Descubrí, de pronto, apostado sobre el mostrador opuesto, a Victor, el Cristinejo, que vestía una visera de cuadros en tono grisáceo a la que dejaba caer sobre sus cejas como si quisiera pasar desapercibido, el cual afablemente se interesó por mi parentesco con los Carreteros; y que el sábado por la mañana, en un alarde de abierta sinceridad, me confió que había perdido a su joven mujer a causa de un cáncer; y que se sentía muy agobiado por la ingente cantidad de documentos que se había visto obligado a poner en orden. No parecía especialmente apesadumbrado por aquella pérdida, mientras engullía una copa de anís seco.

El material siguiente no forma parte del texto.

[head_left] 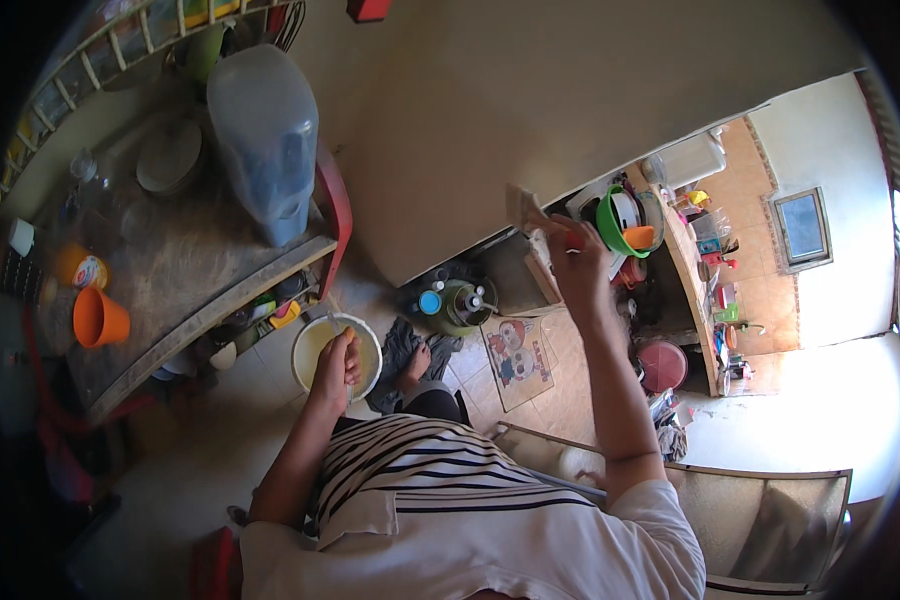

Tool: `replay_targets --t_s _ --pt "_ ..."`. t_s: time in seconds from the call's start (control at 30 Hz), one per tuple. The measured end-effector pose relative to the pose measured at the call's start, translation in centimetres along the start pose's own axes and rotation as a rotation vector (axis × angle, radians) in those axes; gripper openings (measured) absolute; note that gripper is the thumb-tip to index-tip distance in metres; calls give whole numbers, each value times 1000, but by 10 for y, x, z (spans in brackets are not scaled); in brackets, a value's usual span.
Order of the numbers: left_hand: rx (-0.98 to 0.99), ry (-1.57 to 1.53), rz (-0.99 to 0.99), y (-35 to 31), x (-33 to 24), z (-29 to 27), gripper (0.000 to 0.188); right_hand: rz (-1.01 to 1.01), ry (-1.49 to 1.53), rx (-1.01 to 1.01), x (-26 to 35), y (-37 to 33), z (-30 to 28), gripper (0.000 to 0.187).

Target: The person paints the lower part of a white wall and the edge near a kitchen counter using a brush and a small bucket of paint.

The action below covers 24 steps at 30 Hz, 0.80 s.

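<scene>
At the head view's upper middle, right hand (578, 255) grips a pale flat tool (526, 206), possibly a brush, by the smooth beige wall's (470, 150) edge. Left fist (338, 360) closed over round white plastic bucket (374, 345), contents unclear. I'd use light, even strokes.

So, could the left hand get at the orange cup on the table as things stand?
Probably yes: the orange cup sits near the edge of the table, left of the left hand, and nothing visible blocks the way between. The fingers look curled, so they might need opening first.
</scene>
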<state>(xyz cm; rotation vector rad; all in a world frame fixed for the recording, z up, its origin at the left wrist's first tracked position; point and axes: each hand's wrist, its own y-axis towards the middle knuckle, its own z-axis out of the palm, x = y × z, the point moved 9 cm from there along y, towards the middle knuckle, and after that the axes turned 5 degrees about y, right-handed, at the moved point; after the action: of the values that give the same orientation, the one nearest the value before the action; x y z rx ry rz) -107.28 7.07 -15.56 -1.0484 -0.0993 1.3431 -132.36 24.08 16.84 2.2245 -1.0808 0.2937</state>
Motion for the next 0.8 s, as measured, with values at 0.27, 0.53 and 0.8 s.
replay_targets --t_s 0.27,0.53,0.8 --pt "-35 10 25 -2 -4 -12 33 145 11 53 -70 -17 74 23" --pt "-51 7 45 -2 -4 -22 34 186 106 160 -110 -55 137 25" --pt "-118 21 30 -10 -1 -26 35 194 79 256 -178 -128 226 28"
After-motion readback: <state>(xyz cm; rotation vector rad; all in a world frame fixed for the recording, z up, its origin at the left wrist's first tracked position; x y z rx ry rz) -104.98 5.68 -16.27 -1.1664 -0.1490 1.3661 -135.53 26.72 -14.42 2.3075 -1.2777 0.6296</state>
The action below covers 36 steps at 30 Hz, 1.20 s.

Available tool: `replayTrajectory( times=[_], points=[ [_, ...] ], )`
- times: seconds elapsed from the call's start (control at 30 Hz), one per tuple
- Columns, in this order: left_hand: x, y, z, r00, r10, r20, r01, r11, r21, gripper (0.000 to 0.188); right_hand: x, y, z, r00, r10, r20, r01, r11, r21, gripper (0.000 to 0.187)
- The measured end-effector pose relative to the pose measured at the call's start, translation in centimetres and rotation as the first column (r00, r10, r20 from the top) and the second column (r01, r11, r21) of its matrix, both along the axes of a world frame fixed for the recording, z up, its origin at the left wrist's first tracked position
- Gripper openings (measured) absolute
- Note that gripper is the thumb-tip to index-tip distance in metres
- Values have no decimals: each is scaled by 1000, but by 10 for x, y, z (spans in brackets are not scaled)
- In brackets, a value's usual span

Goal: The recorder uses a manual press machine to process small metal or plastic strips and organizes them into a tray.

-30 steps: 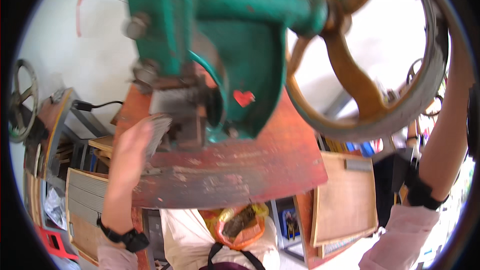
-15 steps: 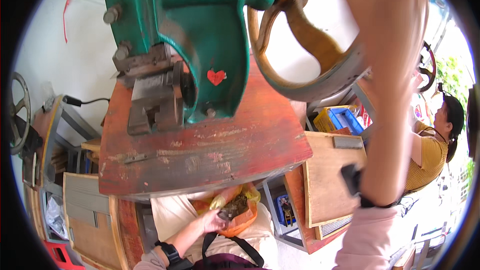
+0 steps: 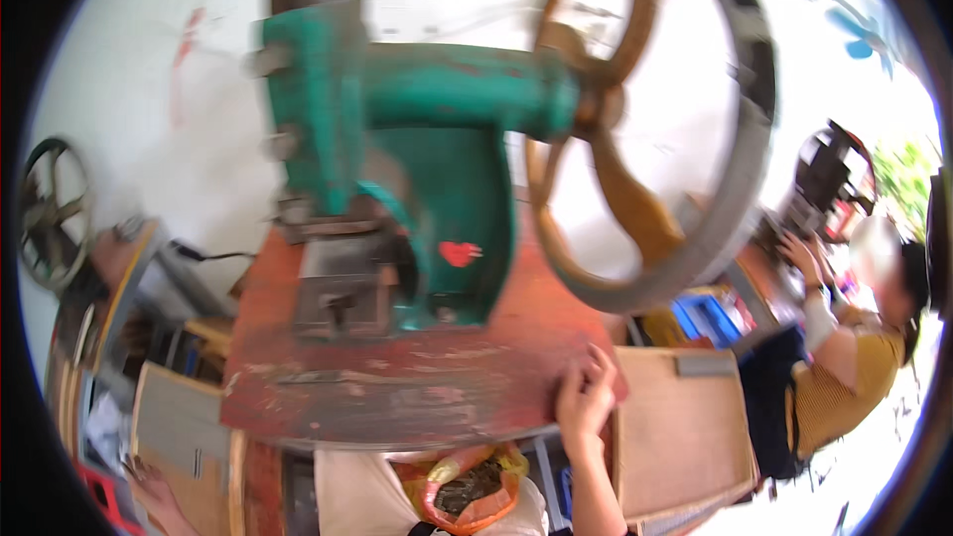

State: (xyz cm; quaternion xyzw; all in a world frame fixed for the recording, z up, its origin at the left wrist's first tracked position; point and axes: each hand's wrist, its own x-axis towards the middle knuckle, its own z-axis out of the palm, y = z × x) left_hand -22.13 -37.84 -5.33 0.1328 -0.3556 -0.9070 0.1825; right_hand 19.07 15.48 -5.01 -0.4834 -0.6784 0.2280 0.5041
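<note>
A green hand press (image 3: 437, 89) with a large spoked handwheel (image 3: 635, 194) stands on a worn red table (image 3: 427, 402). A dark metal die block (image 3: 342, 288) sits under its head. My right hand (image 3: 584, 402) is at the table's front right corner, below the wheel, fingers loosely bent and somewhat apart; nothing shows in it. Low on the left, over a shallow wooden tray (image 3: 208, 476), my left hand (image 3: 157, 491) has its fingers apart and appears to hold nothing. On my lap lies an orange and yellow plastic bag (image 3: 476, 516), with dark small pieces (image 3: 469, 491) inside.
To the right is another wooden tray (image 3: 685, 437) with a grey strip at its far edge; behind it, a blue bin (image 3: 707, 320). A co-worker in a yellow top (image 3: 854, 367) sits at another press (image 3: 829, 174). At far left stands a further handwheel (image 3: 55, 213).
My right hand has come down from the handwheel's rim to the table corner. My left hand has left the bag and moved left to the tray. The view has tilted up.
</note>
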Motion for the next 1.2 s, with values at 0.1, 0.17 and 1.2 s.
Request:
replayTrajectory(
  times=[0.1,0.17,1.2],
  points=[
    [-4,-65,16,979,179,-103,-204,914,-352,24,6,-6,0,984,-148,103,135,983,122,14],
    [-2,-69,19,975,188,-119,-223,816,-533,23,5,-1,-1,978,-206,-36,209,962,173,34],
    [-279,-125,-76,910,-177,375,405,573,-713,38,-21,-9,18,978,-56,200,28,989,144,46]
  ],
)
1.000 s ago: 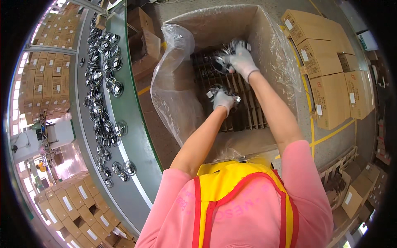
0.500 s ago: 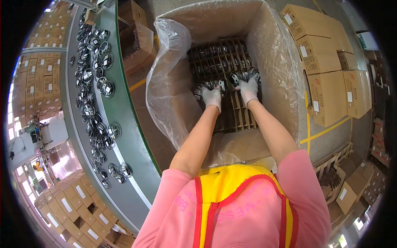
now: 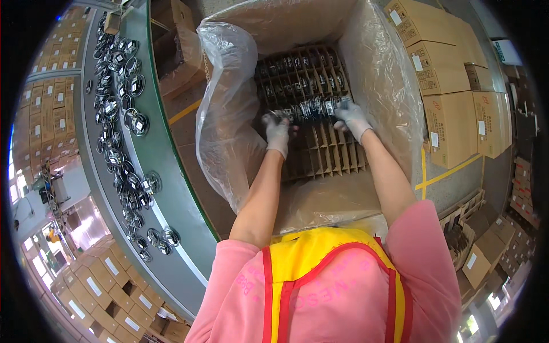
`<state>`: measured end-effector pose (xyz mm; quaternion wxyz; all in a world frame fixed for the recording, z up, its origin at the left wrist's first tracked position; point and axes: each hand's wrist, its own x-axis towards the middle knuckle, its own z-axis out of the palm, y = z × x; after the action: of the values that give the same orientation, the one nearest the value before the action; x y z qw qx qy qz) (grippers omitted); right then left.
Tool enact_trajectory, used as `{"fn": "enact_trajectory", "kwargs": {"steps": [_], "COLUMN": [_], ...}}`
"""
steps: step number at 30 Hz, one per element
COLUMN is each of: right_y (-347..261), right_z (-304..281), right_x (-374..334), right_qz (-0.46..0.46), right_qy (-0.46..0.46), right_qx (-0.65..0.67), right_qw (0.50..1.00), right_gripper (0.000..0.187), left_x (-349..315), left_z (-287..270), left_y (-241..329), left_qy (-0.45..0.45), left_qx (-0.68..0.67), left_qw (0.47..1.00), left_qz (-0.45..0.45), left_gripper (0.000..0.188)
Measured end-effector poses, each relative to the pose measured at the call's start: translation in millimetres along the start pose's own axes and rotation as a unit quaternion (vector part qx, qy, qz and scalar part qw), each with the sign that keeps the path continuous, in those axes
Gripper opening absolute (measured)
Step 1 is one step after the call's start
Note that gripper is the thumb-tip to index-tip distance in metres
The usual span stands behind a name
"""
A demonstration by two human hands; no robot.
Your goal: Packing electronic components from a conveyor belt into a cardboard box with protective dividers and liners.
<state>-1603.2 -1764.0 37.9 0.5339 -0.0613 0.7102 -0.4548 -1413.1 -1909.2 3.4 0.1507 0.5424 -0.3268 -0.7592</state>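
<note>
Inside a large carton [image 3: 309,212] lined with clear plastic, a cardboard divider grid [image 3: 337,159] holds rows of coiled black cables [image 3: 297,88]. A row of coiled cables with silvery parts [image 3: 311,108] lies between my two hands. My left hand [image 3: 278,134], in a pale glove, is at the row's left end, its thumb and fingers apart though blurred. My right hand [image 3: 354,120], also gloved, is at the right end with its fingers spread, nearly touching the last coils. The near slots of the grid show bare cardboard walls.
To the left runs a conveyor [image 3: 171,188] with a green edge, carrying many loose coiled cables [image 3: 114,154]. Stacked brown cartons [image 3: 452,123] stand on the right beside yellow floor lines [image 3: 452,176]. An open carton [image 3: 180,74] sits between conveyor and lined carton.
My hands have moved apart and let go of the bunched cables, which now sit in a row in the grid. The view has shifted slightly.
</note>
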Motion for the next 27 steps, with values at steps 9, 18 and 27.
{"fn": "enact_trajectory", "kwargs": {"steps": [9, 18, 27], "right_y": [-2, 29, 8], "right_z": [-26, -26, -11], "right_x": [-8, 19, 10], "right_qz": [-0.007, -0.029, 0.035], "right_qy": [0.270, 0.178, 0.295], "right_qx": [-0.077, -0.136, -0.152], "right_qw": [0.960, 0.974, 0.943], "right_gripper": [0.036, 0.035, 0.039], "left_x": [36, 23, -18], "left_z": [-21, -25, -5], "left_y": [-12, -28, -1], "left_qy": [0.128, 0.196, 0.203], "left_qx": [-0.005, 0.340, 0.468], "left_qw": [0.990, 0.899, 0.842], "left_qz": [-0.058, 0.191, 0.178], "left_gripper": [0.027, 0.053, 0.033]}}
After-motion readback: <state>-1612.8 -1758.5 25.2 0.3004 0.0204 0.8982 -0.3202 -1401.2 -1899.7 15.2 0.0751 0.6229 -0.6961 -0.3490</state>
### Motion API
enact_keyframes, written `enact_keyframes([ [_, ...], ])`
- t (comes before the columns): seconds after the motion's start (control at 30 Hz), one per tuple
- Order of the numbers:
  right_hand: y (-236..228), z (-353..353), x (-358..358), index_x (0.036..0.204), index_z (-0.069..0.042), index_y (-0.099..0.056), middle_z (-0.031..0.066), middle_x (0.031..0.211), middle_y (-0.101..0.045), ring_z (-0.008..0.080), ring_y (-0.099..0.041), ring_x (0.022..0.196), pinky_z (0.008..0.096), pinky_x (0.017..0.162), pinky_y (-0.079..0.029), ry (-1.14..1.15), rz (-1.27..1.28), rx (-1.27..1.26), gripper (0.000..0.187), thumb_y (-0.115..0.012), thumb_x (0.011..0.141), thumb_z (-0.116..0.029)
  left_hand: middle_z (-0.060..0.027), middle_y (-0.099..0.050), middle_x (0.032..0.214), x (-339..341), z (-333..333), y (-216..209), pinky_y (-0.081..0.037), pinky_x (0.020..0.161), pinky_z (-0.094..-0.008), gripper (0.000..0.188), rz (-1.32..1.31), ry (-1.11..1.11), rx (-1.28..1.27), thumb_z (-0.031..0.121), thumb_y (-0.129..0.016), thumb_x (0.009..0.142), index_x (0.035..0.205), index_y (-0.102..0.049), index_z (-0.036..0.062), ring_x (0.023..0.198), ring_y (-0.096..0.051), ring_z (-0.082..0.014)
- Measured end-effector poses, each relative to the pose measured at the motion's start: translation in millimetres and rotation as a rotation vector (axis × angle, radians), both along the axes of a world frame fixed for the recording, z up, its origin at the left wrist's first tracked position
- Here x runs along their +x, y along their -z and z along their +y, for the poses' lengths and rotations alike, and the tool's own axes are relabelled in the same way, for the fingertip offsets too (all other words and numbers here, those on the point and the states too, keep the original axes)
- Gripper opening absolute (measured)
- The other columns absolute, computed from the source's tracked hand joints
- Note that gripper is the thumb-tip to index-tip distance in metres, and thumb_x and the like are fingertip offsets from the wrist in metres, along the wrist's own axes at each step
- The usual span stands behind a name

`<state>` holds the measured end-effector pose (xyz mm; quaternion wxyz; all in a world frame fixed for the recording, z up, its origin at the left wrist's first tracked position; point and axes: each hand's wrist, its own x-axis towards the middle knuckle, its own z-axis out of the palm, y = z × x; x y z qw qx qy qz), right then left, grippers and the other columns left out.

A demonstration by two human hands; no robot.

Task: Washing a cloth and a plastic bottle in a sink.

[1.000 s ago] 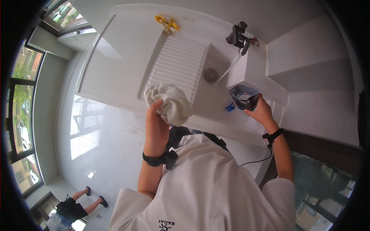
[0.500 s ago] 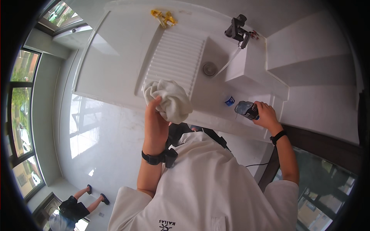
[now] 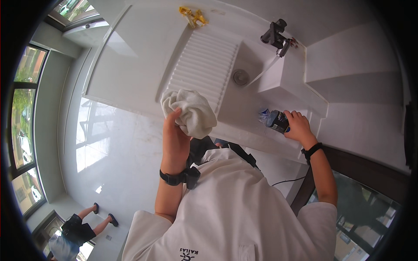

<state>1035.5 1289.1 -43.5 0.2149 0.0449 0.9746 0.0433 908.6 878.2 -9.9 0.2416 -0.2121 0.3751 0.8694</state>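
- I see the left hand (image 3: 175,141) holding a bunched white cloth (image 3: 194,116), near side and left of the tap (image 3: 274,37): soft, light, best gripped by its folds.
- The right hand (image 3: 298,127) grips a tipped, dark-wrapped container (image 3: 278,122), near side of the tap: probably slippery; I'd take its middle.
- Beside it, something blue (image 3: 264,114), too blurred to name.

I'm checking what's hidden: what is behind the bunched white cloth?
The ribbed drainboard shows beyond the cloth; part of its near end is covered, as are most fingers of the left hand.
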Motion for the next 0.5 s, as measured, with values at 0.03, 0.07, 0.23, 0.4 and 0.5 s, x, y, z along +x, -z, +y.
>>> enact_keyframes([
  [0.03,-1.4,-3.4,-4.3,0.130,-0.014,-0.050,0.0133,0.106,-0.058,0.0330,-0.058,0.105,0.0434,0.085,-0.048,0.010,-0.001,-0.006,0.079,-0.080,0.056,-0.017,-0.0051,-0.063,0.117,-0.1,-0.2,0.5,-0.050,0.075,-0.0301,0.051,0.002,-0.004,-0.002,0.035,-0.060,0.091,0.132,-0.050,0.0078,0.104,-0.063,-0.0168],
  [0.07,-2.9,-6.3,-8.4,0.130,-0.014,-0.050,0.0133,0.106,-0.058,0.0330,-0.058,0.105,0.0434,0.085,-0.048,0.009,-0.001,-0.007,0.079,-0.080,0.056,-0.017,-0.0053,-0.063,0.117,0.1,-0.6,0.5,-0.050,0.075,-0.0301,0.051,0.006,-0.009,-0.004,0.035,-0.060,0.091,0.132,-0.050,0.0074,0.104,-0.063,-0.0168],
  [0.23,-15.2,-22.1,-25.5,0.139,-0.018,-0.050,0.0129,0.107,-0.057,0.0314,-0.056,0.104,0.0406,0.086,-0.045,-0.051,0.034,0.047,0.088,-0.080,0.056,-0.018,-0.0077,-0.060,0.124,0.9,-5.6,3.1,-0.050,0.088,-0.0376,0.051,-0.003,0.000,0.035,0.032,-0.058,0.093,0.136,-0.047,0.0064,0.113,-0.060,-0.0214],
  [0.4,-21.9,-26.6,-31.9,0.143,-0.021,-0.048,0.0121,0.107,-0.057,0.0296,-0.054,0.104,0.0393,0.085,-0.043,-0.050,0.080,0.182,0.093,-0.081,0.057,-0.019,-0.0049,-0.065,0.115,2.2,-5.4,-1.7,-0.053,0.078,-0.0318,0.048,-0.010,-0.022,0.016,0.034,-0.061,0.091,0.131,-0.051,0.0085,0.104,-0.064,-0.0176],
  [0.5,-29.2,-31.9,-36.2,0.145,-0.022,-0.046,0.0116,0.108,-0.056,0.0291,-0.054,0.105,0.0389,0.085,-0.042,-0.026,0.124,0.278,0.094,-0.082,0.058,-0.020,-0.0048,-0.065,0.115,2.6,-8.4,-0.1,-0.052,0.077,-0.0316,0.048,0.005,-0.013,0.018,0.034,-0.061,0.091,0.131,-0.051,0.0089,0.103,-0.064,-0.0174],
])
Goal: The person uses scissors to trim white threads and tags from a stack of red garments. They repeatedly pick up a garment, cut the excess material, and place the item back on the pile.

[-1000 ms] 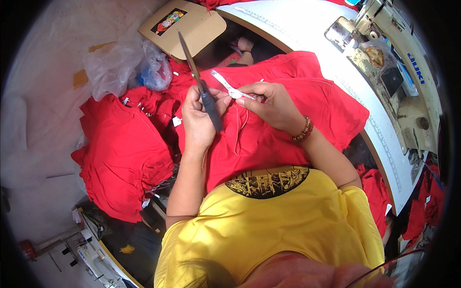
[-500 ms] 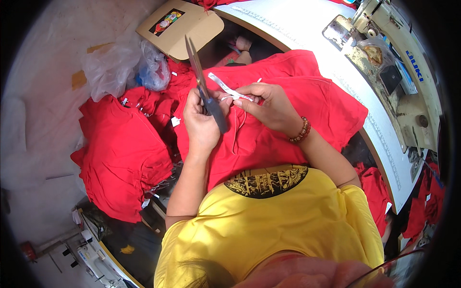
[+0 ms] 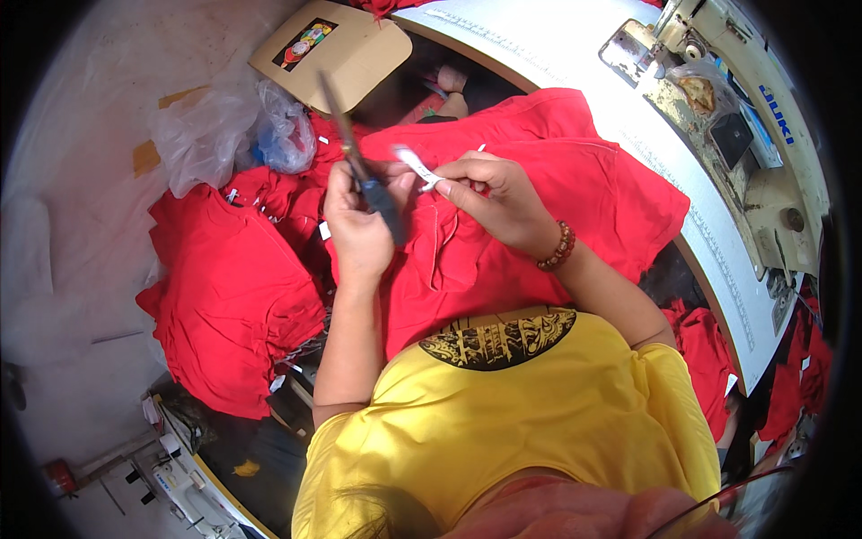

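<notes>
My left hand (image 3: 357,225) grips a pair of dark-handled scissors (image 3: 359,162), blades pointing up and away. My right hand (image 3: 489,199), with a bead bracelet at the wrist, pinches a small white label (image 3: 416,166) attached to a red garment (image 3: 539,207) lying across my lap. The scissors' handle sits just left of the label. Both hands are close together above the red cloth.
A pile of red garments (image 3: 229,296) lies on the floor at left, beside a crumpled clear plastic bag (image 3: 215,135) and a cardboard piece (image 3: 332,49). A white sewing table (image 3: 628,117) with a sewing machine (image 3: 745,117) curves along the right. Another machine (image 3: 175,476) stands lower left.
The scissors have tilted more upright and shifted slightly right toward the label. My right hand keeps its pinch on the white label.
</notes>
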A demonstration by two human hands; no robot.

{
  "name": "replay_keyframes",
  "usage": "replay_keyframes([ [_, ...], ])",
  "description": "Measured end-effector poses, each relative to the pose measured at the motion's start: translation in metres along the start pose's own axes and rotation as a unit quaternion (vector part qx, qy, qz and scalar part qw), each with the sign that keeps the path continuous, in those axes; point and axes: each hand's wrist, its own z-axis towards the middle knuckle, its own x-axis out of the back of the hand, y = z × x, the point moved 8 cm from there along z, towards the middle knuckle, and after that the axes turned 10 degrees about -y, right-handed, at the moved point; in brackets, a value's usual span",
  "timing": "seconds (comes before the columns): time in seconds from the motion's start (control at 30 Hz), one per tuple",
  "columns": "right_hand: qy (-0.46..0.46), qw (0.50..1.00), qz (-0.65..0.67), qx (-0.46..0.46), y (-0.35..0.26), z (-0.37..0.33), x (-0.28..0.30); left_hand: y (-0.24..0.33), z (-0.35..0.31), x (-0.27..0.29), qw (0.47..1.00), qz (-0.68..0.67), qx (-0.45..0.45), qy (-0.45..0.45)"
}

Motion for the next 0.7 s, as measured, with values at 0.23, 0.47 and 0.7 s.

Tanto Juanfra como su esposa Maite se sentían contrariados por haber olvidado poner la porción de sal en la masa de harina, dispuesta para ser hervida en el barreño de cinc, aunque es de justo reconocimiento tomar en consideración su generosidad advirtiendo a los clientes del fallo culinario o perdonándoles la consumición , según cada caso.
“Son cosas que pasan dos veces al año” – advirtió Maite, disculpando el fallo de su marido.